'Supergirl' cuts usual female formula

Supergirl

Supergirl

Published May 27, 2015

Share

MSNBC's "Melissa Harris-Perry Show" was kind enough to have me on as a guest over Memorial Day weekend to talk pop culture, including sexual assault on "Game of Thrones," the challenges of getting to gender parity in the director's chair and a subject I haven't had a chance to write on yet, the trailer for CBS' "Supergirl."

During this part of the show, Janet Mock made a point I'd brought up during our commercial break: that we tend to judge superheroines more harshly than their male counterparts because there are simply so few of them and we load them up with the freight of expectations that are impossible even for super-powered people to carry. This is an argument Linda Holmes made with particular eloquence after the recent kerfuffles over the portrayal of Black Widow (Scarlett Johansson) in "Avengers: Age of Ultron."

"There's nothing wrong with stories about women who are housewives or stories about women who struggle because they were forcibly prevented from having kids as a condition of whatever mission they chose to undertake," Holmes wrote. "The problem is that with so few women in superhero movies, each of these portrayals stands not only for the choices (director Joss) Whedon made, but for all the choices he and many others didn't and don't make."

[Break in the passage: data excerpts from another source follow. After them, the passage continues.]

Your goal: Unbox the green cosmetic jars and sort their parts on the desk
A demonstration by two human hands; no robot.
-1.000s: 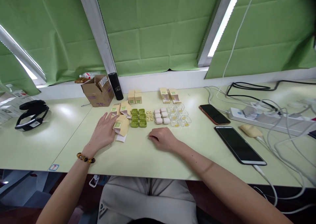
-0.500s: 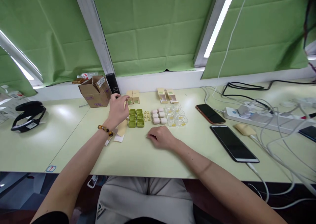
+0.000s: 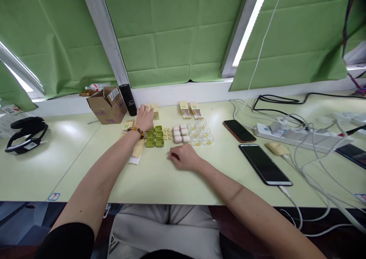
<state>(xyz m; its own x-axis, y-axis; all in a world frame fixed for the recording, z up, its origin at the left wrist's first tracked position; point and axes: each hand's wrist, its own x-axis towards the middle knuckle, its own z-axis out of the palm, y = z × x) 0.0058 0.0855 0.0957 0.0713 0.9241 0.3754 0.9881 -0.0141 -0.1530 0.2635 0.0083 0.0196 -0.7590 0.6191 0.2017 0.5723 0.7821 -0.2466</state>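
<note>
My left hand (image 3: 145, 119), with a beaded bracelet at the wrist, reaches over a pair of small cardboard boxes (image 3: 155, 111). Its fingers bend over the left box, with their tips and the thumb hidden. Just below it are green trays (image 3: 154, 136) in two columns, partly covered by the hand. My right hand (image 3: 185, 157) rests on the table, fingers curled in and nothing visible in them. Beyond it lie tiny yellowish pieces (image 3: 167, 134), pale pink rounded pieces (image 3: 181, 133) and clear plastic cups (image 3: 201, 133), all in groups.
Two opened small boxes (image 3: 191, 110) stand at the back. Flattened card pieces (image 3: 138, 149) lie left of the trays. A carton (image 3: 108, 106) and a black bottle (image 3: 128, 99) are farther left. Phones (image 3: 264, 164) and a power strip (image 3: 297, 135) with tangled cables occupy the right.
My left hand has moved right and turned palm down over the small boxes. My right hand stays resting on the table. The whole view has shifted slightly.
</note>
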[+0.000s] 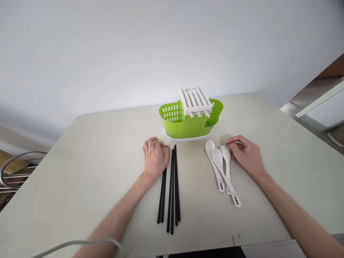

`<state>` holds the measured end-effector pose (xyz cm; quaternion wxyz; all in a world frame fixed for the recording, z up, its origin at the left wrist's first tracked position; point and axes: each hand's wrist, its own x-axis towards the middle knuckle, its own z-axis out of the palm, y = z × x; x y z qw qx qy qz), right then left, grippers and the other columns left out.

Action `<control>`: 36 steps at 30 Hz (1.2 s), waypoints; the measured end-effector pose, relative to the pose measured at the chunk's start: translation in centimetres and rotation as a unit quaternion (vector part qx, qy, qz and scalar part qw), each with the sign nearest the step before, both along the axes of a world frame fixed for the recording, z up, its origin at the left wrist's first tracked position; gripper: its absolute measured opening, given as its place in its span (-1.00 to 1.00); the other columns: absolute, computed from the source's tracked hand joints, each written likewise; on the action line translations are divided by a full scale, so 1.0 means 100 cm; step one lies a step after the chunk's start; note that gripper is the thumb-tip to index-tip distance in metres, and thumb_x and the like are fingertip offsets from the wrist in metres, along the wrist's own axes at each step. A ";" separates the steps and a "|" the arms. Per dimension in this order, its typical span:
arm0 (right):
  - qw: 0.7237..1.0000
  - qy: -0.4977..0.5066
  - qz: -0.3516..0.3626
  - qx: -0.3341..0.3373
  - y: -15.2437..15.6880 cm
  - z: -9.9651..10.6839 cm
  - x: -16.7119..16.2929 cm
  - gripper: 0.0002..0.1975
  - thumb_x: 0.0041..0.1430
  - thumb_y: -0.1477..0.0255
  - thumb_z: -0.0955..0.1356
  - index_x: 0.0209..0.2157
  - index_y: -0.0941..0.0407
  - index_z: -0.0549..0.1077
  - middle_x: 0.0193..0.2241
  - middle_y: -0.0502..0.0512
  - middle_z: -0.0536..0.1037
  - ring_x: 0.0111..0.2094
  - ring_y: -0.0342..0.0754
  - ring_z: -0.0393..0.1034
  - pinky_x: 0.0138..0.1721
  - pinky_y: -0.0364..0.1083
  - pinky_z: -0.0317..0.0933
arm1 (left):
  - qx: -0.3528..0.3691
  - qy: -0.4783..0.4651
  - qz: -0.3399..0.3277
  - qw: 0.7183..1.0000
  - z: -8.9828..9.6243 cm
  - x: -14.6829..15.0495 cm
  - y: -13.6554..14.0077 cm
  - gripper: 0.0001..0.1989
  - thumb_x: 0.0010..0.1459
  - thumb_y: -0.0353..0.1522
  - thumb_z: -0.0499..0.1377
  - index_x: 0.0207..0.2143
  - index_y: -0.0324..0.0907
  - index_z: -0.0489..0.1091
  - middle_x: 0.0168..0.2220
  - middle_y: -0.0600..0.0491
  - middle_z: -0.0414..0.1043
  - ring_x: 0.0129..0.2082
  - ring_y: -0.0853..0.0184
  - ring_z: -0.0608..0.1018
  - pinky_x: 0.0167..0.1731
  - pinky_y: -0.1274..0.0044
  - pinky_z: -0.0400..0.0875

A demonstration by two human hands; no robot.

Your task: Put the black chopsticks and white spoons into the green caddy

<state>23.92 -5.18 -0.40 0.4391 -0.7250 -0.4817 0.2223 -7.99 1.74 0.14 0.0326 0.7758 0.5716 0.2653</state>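
Observation:
My left hand (155, 157) rests on the table, fingers loosely bent and thumb apart. Its thumb lies over the upper ends of two black chopsticks (162, 200). More black chopsticks (172, 193) lie just to the right, roughly parallel. My right hand (245, 154) rests beside several white spoons (218, 159), with its index fingertip and thumb at the bowl of the rightmost one. Some of its fingers are hidden beneath the palm. The spoons overlap, with handles toward me. Beyond both hands stands a green utensil basket (185, 129) with a white slotted top (195, 101).
The pale table (107, 143) meets a white wall (120, 53) at the back. A grey cable (80, 243) crosses over my left forearm. A metal rack (18, 175) stands beyond the left edge. A dark object (209, 253) shows at the front edge.

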 end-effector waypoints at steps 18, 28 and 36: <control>1.000 0.003 -0.007 -0.009 0.001 -0.001 0.000 -0.86 0.12 0.38 0.32 -0.34 0.02 0.54 -0.51 -0.04 0.58 -0.56 -0.09 0.37 -0.43 -0.10 0.24 | 0.019 0.057 -0.031 0.998 0.010 -0.007 0.000 -0.85 0.34 -0.27 0.22 -0.21 -0.14 0.54 0.07 -0.12 0.52 0.12 0.01 0.43 0.12 0.17 0.33; 1.000 -0.003 -0.008 -0.005 0.001 0.000 0.000 -0.87 0.11 0.38 0.32 -0.36 0.02 0.53 -0.53 -0.05 0.56 -0.56 -0.10 0.35 -0.42 -0.10 0.23 | 0.044 0.074 -0.046 0.995 0.008 -0.007 0.001 -0.80 0.36 -0.28 0.19 -0.32 -0.15 0.53 -0.02 -0.12 0.55 0.06 0.02 0.48 0.08 0.17 0.31; 1.000 -0.009 -0.004 -0.002 0.001 -0.001 0.000 -0.86 0.12 0.39 0.31 -0.36 0.02 0.53 -0.54 -0.05 0.55 -0.56 -0.10 0.34 -0.44 -0.10 0.21 | 0.075 0.104 -0.058 0.990 0.006 -0.007 0.000 -0.81 0.38 -0.31 0.17 -0.29 -0.18 0.51 -0.07 -0.11 0.56 -0.01 0.04 0.51 0.06 0.20 0.31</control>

As I approach "Supergirl," which I'm hesitant to judge before I see at least a pilot episode, I'm trying a different thought experiment: considering Kara and her journey not simply in the narrow subset of stories about female superheroes, but in the superhero marketplace as a whole. And the trailer for the show gives us a number of things superhero stories could use more of.

undefined

 

I appreciate Kara's sheer joy in her powers and the ability to do good, a set of feelings that's often limited to a single cathartic scene (as in "Man of Steel") or that ebbs as a franchise goes on (see Tony Stark's present psychological torments after the initial delights of "Iron Man" or Spider-Man's descent into darkness in two consecutive trilogies). That sensibility has been creeping back into superhero projects like "Guardians of the Galaxy" and "The Flash," but it's a welcome counterbalance to the idea that with great power comes great grimness. And frankly, I also enjoy that Kara doesn't seem to be keeping her identity particularly secret: There are only so many tortured revelations and feelings of betrayal that the superhero genre can stand.

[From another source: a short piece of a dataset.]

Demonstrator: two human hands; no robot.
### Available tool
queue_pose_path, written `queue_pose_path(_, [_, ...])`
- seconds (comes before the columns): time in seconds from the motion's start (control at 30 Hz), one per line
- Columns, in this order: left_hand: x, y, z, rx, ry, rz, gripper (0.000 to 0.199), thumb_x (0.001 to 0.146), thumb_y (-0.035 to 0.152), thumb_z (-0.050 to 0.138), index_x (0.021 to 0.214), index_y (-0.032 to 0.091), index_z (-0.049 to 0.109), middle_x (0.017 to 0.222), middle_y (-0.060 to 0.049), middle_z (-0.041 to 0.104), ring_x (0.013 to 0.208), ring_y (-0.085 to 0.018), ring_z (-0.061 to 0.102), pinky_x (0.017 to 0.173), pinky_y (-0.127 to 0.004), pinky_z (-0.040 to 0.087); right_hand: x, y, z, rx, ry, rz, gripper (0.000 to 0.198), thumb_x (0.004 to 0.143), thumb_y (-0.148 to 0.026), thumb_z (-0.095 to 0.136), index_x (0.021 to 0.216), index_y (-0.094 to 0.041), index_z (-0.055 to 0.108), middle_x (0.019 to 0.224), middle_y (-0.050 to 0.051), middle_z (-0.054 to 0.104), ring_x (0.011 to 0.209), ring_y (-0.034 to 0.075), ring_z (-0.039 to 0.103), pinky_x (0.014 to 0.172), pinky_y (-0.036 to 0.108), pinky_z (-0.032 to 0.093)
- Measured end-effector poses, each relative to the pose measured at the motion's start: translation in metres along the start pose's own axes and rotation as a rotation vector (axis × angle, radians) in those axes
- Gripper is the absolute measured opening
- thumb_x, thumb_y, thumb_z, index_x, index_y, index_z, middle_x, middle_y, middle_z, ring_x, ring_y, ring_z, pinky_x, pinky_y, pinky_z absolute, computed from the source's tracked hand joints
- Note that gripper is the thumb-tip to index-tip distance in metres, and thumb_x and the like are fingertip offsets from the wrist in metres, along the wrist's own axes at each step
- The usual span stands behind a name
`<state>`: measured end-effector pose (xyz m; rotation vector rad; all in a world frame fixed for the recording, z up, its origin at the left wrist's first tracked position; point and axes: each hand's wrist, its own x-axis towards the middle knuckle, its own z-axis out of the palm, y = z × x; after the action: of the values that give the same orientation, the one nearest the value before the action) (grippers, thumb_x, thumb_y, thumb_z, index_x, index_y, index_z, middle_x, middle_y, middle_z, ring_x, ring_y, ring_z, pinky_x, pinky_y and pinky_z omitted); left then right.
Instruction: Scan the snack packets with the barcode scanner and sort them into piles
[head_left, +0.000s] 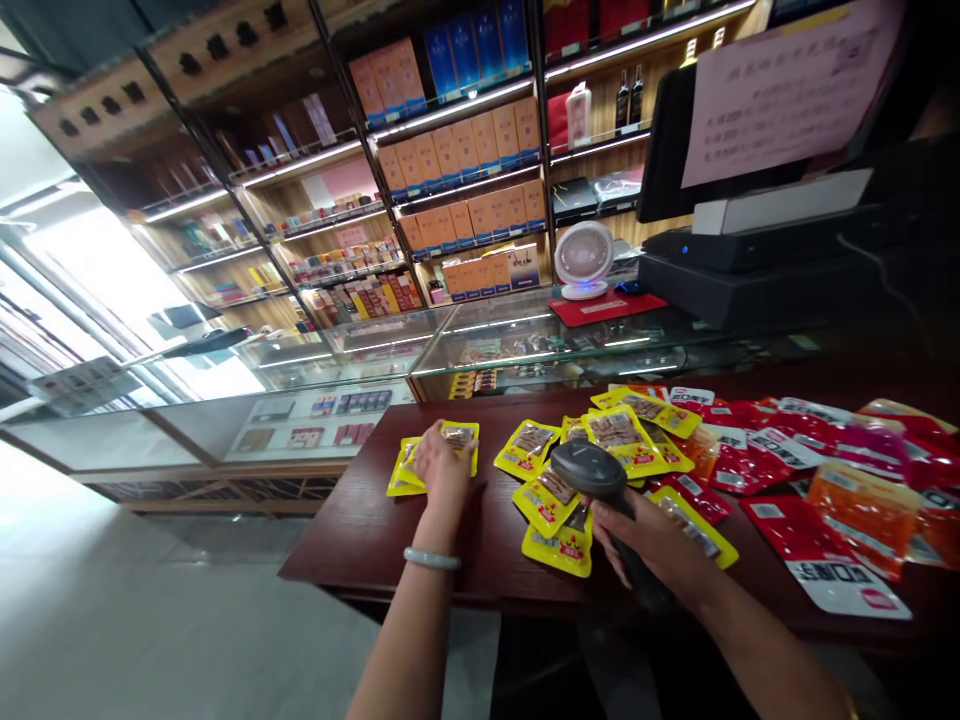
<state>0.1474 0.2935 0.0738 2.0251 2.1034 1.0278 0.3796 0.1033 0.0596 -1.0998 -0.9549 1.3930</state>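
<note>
My left hand [444, 465] rests palm-down on a small stack of yellow snack packets [405, 470] at the left end of a dark wooden counter [360, 545]; a pale bangle circles that wrist. My right hand [652, 545] grips a black handheld barcode scanner [592, 470], its head pointing down over several loose yellow packets [551, 500] in the counter's middle. Red packets [757, 455] and orange ones [862, 510] spread to the right.
A glass display case [525, 345] runs behind the counter, with a small white fan [583, 260] and red mat on it. A black register and monitor [757, 240] stand at the right. Shelves of boxed goods [465, 150] fill the back wall. Grey floor lies to the left.
</note>
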Motion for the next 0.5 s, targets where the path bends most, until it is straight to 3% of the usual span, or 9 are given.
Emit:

Similarly, I kind of like that the trailer at least seems to be leaning into criticisms that Kara ought to be Super Woman rather than Supergirl, and into the specific femaleness of the character in general. If Clark Kent's glasses were never a particularly effective way of downplaying Superman's wild handsomeness and physical strength, it's all too true that awkward girls in glasses aren't considered to have real power: either they're genuinely hopeless or playing at it.

We need more of these specific stories in the same way the Avengers lineup gives us many perspectives on masculinity. But young women are so thoroughly maligned, whether they're presented as slutty, conniving journalists or hopeless naifs in the Zooey Deschanel model, that I'm all for a show that tackles this particular way of being female. We've long been convinced that a man can fly. Now it's time for us to learn that a young woman can blast off into space with the same heart and power.